18 setembro 2006

desentendimentos

Confesso que não li o discurso completo do Papa na universidade de Regensburg.
Li uma parte dos extractos feitos pela Spiegel, em alemão aqui.
Logo no princípio, quando ele cita um colega, dizendo que "na nossa universidade há algo estranho: duas faculdades que estudam o que não existe: Deus", fica evidente que aquela é uma conversa entre universitários, na melhor acepção da palavra: gente curiosa, estudiosa, e suficientemente segura da seriedade do que faz para se permitir algum sentido de humor.

Não tenho vontade de estudar o discurso para averiguar se o Papa poderia ter evitado a passagem que chocou alguns muçulmanos.
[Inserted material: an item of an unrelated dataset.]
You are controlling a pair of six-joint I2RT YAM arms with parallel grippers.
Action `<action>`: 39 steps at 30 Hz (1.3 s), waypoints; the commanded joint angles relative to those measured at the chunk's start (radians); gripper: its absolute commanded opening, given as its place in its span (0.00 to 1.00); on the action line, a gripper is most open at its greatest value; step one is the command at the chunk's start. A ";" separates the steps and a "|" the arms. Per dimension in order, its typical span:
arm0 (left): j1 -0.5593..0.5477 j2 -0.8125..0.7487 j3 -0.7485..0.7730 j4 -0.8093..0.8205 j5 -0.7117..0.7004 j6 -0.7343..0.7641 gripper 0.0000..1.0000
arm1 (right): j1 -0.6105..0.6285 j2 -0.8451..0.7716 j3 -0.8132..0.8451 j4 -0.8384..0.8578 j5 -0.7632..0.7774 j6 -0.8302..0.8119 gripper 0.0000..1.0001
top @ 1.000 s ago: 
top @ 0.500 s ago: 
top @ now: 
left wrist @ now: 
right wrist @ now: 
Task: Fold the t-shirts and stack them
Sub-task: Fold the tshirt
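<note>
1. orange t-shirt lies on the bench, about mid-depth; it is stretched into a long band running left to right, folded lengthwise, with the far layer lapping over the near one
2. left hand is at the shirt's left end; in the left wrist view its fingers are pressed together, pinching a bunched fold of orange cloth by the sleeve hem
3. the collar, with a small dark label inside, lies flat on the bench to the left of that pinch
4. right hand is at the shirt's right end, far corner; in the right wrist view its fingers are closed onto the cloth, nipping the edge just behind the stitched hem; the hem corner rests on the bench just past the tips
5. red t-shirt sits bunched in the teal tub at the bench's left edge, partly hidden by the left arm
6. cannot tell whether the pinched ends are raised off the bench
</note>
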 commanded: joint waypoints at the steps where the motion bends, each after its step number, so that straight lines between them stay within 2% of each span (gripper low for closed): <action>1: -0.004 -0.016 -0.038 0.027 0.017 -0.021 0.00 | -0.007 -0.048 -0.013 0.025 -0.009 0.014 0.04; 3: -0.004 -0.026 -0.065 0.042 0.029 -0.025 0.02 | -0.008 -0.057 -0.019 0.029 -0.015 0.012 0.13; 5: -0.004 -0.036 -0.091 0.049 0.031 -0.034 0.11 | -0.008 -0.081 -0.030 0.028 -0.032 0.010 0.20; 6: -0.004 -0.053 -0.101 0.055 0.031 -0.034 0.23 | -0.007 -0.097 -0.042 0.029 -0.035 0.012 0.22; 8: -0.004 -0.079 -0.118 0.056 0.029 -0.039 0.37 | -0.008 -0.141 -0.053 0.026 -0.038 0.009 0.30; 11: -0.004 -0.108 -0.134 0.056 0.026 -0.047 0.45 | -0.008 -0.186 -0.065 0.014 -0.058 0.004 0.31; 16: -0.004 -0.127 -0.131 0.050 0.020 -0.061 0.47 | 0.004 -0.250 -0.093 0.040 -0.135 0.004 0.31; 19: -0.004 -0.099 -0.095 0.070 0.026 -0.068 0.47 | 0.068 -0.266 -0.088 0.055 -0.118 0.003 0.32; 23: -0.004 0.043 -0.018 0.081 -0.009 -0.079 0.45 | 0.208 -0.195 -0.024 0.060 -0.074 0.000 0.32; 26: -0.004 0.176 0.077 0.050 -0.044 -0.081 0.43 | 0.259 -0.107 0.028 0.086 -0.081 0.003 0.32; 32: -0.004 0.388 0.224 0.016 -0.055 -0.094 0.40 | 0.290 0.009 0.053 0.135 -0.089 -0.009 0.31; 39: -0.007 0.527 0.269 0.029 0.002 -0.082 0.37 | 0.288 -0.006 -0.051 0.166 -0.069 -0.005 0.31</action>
Nem é bem uma questão de vontade, é mais uma questão de preguiça e de perceber à partida que é areia demais para a minha camioneta: em termos de discussão teológica, eu ando de carrinho de mão, e o Papa anda com a sua frota de camiões TIR. Pronto. Cada um é pró que nasce.

Por isso mesmo mais irritada fico com a reacção da rua. O pessoal que anda a deitar fogo a igrejas no Médio Oriente acha que pode decidir sobre o que se diz ou não numa faculdade de teologia alemã?!
Oh, amigos muçulmanos, pick your fights, que eu também picko os meus.

Parece-me bastante claro que:

- Em vez de reagirmos à turba, há que ir ver quem provocou esta crise e com que interesses:
Se é verdade que a al-Jazeera tirou a frase do contexto e a usou para, deliberadamente, tornar as coisas muito piores e muito diferentes do que eram originalmente, então merece uma grave censura. É inadmissível.
Quanto a alguns líderes religiosos: porque preferiram acirrar o pessoal para o espectáculo de rua, em vez de expressar o seu desacordo por vias civilizadas?

- Não é o mob que decide o que pode e não pode ser dito na Universidade. Aqui, temos de ser inflexíveis.

- (Este ponto é uma resposta à Abrunho:) Há uma diferença profunda entre um encontro de universitários, onde se fala sobre Deus e razão, e um jornal que resolve provocar uma minoria muçulmana, encomendando cartoons sobre Maomé. Seria capaz de me deixar matar (bem, estou a exagerar, e muito, mas é por um bom motivo: retórico) para que os teólogos de Regensburg digam o que entenderem que é profícuo à discussão, mesmo que não concorde com eles. Enquanto que não me dá vontade nenhuma de me bater pelo direito de um jornal achincalhar minorias.

Por outro lado, estou em dúvida sobre o papel de um Papa: pode dar-se ao luxo de ser por alguns momentos um teólogo em conversa com os colegas, ou tem de ser sempre o político e o diplomata?
Gostei da versão inglesa do seu pedido de desculpas: "(...)I am deeply sorry for the reactions in some countries to a few passages of my address at the University of Regensburg". "Lamento as reacções às minhas palavras", hehehe, raposa velha.
Li aqui, e vale a pena ler o post todo.


Nota mental: escrever cinquenta vezes "alguns muçulmanos". Alguns.
Isto não é o princípio da guerra entre o Oriente e o Ocidente. São algumas pessoas que manipularam outras, e outras - algumas - que se deixaram manipular.
Há até quem diga que este pessoal que queima igrejas não é muçulmano. Ao optar pela violência afasta-se da verdadeira doutrina do Islão.

E oxalá a al-Jazeera concorde com o que aqui se disse, e não faça corte e costura com este post e era uma vez uma blogueira em Weimar.